Figure 4.

Interleukin (IL)‐39‐deficient GL7⁺ B cells could not induce neutrophils in lupus‐prone mice. (a,b) CD11b⁺Gr‐1⁺ neutrophils from spleen and peripheral blood mononuclear cells (PBMC) of 8‐month‐old female BALB/C, non‐lupus‐prone Murphy Roths large (MRL)⁺ and lupus‐prone MRL/lpr mice (six mice per group) were analysed by fluorescence activated cell sorter (FACS).
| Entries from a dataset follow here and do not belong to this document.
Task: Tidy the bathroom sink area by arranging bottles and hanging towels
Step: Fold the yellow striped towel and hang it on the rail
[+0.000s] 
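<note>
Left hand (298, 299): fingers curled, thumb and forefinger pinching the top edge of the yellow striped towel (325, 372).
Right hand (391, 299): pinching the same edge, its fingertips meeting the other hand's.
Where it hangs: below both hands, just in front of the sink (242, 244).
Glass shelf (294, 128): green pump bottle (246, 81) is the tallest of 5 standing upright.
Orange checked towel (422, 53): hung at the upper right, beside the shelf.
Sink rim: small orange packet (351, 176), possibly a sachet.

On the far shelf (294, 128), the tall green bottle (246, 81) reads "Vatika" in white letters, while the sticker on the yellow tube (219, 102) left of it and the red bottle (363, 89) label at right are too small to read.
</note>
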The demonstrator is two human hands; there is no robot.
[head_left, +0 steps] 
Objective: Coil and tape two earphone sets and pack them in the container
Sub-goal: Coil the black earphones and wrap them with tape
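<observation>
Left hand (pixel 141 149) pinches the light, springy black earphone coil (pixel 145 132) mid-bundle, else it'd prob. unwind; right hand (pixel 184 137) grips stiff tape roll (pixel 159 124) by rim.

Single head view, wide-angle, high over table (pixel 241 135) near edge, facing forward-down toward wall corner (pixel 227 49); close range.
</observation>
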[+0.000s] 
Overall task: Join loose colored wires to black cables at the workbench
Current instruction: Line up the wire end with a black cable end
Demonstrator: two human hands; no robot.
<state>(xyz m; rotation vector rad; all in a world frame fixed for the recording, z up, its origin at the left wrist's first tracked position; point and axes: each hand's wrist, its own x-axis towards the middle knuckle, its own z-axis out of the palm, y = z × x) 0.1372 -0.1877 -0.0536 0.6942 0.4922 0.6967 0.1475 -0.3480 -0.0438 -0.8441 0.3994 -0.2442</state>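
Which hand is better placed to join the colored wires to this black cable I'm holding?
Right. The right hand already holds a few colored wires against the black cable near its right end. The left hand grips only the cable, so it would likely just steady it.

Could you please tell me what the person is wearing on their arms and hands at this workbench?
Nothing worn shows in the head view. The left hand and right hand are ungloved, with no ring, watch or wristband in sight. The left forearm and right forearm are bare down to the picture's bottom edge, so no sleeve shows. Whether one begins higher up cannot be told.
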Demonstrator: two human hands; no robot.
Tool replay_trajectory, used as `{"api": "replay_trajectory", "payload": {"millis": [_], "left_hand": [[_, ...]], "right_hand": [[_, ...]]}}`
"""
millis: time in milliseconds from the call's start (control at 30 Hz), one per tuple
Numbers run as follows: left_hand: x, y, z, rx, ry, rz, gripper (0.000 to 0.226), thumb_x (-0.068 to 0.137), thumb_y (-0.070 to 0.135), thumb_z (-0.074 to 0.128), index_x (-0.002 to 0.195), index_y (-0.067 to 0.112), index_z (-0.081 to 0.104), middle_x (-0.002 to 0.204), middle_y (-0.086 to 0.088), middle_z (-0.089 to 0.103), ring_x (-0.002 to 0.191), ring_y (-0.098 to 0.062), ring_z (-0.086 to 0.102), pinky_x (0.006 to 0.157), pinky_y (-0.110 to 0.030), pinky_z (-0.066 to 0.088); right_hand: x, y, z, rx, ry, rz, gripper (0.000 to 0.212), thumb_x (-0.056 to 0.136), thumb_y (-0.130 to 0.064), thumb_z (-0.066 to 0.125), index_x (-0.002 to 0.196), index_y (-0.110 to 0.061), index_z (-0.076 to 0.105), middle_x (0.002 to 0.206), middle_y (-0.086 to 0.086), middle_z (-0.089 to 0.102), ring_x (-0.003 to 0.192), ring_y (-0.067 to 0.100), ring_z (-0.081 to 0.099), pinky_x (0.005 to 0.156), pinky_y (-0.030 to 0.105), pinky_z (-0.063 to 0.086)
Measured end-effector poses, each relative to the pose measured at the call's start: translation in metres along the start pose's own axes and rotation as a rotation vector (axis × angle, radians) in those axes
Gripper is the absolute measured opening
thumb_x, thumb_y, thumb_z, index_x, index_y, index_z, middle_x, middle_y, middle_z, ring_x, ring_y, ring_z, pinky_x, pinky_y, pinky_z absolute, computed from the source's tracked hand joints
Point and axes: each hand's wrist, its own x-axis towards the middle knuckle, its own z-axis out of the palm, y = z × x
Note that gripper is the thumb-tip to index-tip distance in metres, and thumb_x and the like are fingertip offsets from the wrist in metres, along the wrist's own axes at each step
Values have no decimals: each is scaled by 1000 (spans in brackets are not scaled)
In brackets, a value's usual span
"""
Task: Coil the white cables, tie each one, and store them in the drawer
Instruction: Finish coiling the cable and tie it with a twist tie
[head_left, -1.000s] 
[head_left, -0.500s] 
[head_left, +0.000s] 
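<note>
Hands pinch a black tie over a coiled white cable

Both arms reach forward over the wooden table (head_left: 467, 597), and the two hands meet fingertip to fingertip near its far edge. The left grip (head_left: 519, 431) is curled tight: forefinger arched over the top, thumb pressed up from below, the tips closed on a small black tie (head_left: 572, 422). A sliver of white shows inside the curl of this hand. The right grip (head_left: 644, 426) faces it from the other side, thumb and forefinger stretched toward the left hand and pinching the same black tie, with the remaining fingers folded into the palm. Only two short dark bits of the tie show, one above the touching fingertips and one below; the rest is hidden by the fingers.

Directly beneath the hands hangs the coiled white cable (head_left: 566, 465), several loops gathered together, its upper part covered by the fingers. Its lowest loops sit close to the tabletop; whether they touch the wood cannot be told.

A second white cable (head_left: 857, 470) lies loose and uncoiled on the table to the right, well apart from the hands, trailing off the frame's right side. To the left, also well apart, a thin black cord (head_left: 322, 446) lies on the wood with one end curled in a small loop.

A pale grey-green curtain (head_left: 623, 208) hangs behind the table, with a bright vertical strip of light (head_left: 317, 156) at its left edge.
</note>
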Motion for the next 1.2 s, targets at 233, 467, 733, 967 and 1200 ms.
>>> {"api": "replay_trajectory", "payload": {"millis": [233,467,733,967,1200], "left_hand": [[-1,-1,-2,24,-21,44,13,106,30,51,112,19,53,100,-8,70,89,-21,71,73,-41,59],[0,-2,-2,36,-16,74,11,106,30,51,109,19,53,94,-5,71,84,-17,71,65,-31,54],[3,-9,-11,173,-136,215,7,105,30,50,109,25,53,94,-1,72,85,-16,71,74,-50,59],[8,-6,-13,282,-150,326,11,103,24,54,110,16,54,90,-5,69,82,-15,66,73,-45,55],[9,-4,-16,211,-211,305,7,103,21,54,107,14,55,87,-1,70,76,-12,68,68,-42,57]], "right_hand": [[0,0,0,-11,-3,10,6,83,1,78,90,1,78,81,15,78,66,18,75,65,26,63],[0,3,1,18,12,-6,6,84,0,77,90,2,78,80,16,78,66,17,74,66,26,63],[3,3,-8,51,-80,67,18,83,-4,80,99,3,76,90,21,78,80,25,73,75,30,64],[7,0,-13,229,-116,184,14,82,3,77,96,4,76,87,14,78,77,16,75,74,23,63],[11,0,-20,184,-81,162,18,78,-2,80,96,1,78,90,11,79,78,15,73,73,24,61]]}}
The percentages of CD11b⁺Gr‐1⁺ neutrophils in the spleen and PBMC (a) and statistical analysis of the percentages in the spleen (b) are shown. (c,d) GL7⁺ B cells from 8‐month‐old female lupus‐prone MRL/lpr mice were sorted by FACS and infected with control shRNA or IL‐12 family subunits p28, p35 or p40, p19 or Epstein–Barr virus‐induced 3 (Ebi3)‐specific shRNA. On day 1 after infection, 5 × 10⁶ control, p28, p35, p40, p19 and Ebi3‐specific shRNA‐infected GL7⁺B220⁺ B cells per mouse were injected intravenously (i.v.) into 8‐week‐old female lupus‐prone MRL/lpr mice (six mice per group). Age‐matched MRL/⁺ mice and control shRNA‐infected GL7⁺ B cells transferred group were used as non‐lupus‐prone mice and control shRNA, respectively. On day 14 after cell transfer, splenocytes are analysed by FACS. The percentages (c) and the absolute numbers (d) of CD11b⁺Gr‐1⁺ neutrophils per spleen are shown. We used two‐tailed Student's t‐test to analyse the difference between each of p28, p35 or p40, p19 or Ebi3‐specific shRNA‐infected GL7⁺ B cells transfer group and control shRNA‐infected GL7⁺ B cells transfer group. (b,d) Data are shown as mean ± standard error of the mean (s.e.m.) (n = 6) from one experiment representative of two other similar experiments. **P < 0·01; ***P < 0·001; ****P < 0·0001. One‐way analysis of variance (anova) plus Dunnett's multiple comparison test: compare all columns versus control column. Error bars, s.e.m.